Начинается все как-то незаметно, с прежних конвульсий, но они быстро проходят. Монах шепчет, что раскаленные ножи вонзаются в его внутренности. И вот он уже не в силах говорить, только стонет. Я смачиваю водой его горячие губы. Он уже не в состоянии поймать языком капли. Они испаряются у него на губах. Часто он хрипит, словно его кто-то душит. Может быть, это предсмертные хрипы? Я хочу сложить его руки для молитвы, но он вырывается. Призраки издеваются над ним, ерошат бороду, дергают за нос, трясут так, что взлетает ряса. Или это отчаявшиеся силы, еще сохранившиеся в его теле, и они восстают против… против чего? Потом монах вытягивается как мертвый. Ночь проходит, а вместе с нею истекает и отпущенное ему время.

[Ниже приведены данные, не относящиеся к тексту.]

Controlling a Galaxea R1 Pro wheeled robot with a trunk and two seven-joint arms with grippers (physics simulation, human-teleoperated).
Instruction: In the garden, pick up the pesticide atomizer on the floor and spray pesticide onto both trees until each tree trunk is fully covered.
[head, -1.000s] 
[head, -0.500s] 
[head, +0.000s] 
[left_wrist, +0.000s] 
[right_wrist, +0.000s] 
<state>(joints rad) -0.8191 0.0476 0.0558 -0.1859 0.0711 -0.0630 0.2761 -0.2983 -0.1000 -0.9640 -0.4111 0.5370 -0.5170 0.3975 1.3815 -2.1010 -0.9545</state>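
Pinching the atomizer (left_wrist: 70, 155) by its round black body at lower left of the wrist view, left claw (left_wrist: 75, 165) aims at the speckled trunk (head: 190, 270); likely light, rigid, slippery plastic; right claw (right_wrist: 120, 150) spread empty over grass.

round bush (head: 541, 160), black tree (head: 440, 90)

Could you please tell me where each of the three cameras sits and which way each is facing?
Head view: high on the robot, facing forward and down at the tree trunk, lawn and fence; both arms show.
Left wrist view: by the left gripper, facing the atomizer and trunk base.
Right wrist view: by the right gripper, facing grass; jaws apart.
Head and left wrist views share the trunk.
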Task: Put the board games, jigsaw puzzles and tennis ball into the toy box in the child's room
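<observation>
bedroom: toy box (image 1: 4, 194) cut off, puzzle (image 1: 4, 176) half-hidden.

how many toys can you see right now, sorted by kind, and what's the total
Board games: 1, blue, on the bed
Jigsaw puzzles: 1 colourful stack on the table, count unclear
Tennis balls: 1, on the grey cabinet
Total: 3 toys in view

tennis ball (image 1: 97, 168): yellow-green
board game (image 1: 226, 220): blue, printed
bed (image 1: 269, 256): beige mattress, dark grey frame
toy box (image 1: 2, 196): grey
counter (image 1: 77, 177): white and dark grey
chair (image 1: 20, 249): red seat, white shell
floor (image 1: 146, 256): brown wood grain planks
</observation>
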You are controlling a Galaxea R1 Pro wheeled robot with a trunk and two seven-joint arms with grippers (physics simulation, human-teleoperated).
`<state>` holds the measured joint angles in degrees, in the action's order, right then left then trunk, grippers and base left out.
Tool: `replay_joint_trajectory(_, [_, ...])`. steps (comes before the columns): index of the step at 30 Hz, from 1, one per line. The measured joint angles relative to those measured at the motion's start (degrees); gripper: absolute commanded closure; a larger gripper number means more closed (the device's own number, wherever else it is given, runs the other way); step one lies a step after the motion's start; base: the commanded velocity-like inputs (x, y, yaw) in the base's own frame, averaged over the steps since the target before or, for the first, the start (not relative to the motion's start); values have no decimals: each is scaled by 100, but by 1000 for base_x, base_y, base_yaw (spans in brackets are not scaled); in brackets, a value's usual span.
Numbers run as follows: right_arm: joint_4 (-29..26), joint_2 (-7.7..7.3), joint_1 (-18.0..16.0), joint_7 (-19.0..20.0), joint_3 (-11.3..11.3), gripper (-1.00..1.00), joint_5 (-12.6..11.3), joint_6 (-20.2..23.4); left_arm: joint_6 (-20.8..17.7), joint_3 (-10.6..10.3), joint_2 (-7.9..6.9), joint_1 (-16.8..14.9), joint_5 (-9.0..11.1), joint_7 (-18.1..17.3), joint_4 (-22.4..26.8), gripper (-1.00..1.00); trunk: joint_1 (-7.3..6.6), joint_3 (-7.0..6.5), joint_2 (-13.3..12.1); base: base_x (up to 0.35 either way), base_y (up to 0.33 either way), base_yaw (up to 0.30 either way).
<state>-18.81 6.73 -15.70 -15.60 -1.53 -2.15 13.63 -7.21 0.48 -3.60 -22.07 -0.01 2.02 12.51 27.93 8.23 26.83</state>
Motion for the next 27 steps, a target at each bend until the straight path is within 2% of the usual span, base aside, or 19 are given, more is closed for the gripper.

У него уже нет сил стонать. Но я чувствую его дыхание. Судя по очертаниям искаженного рта, он хочет закричать от боли… или что-то сказать? Во взгляде его читается нарастающий, невыносимый ужас, невольно заражающий и меня. Сейчас ты кинешься к двери, закричишь, начнешь колотить кулаками, звать на помощь! Тут я вспоминаю, что надо пощадить надзирателя, уставшего от забоя свиньи. И я не кричу. Не зову на помощь.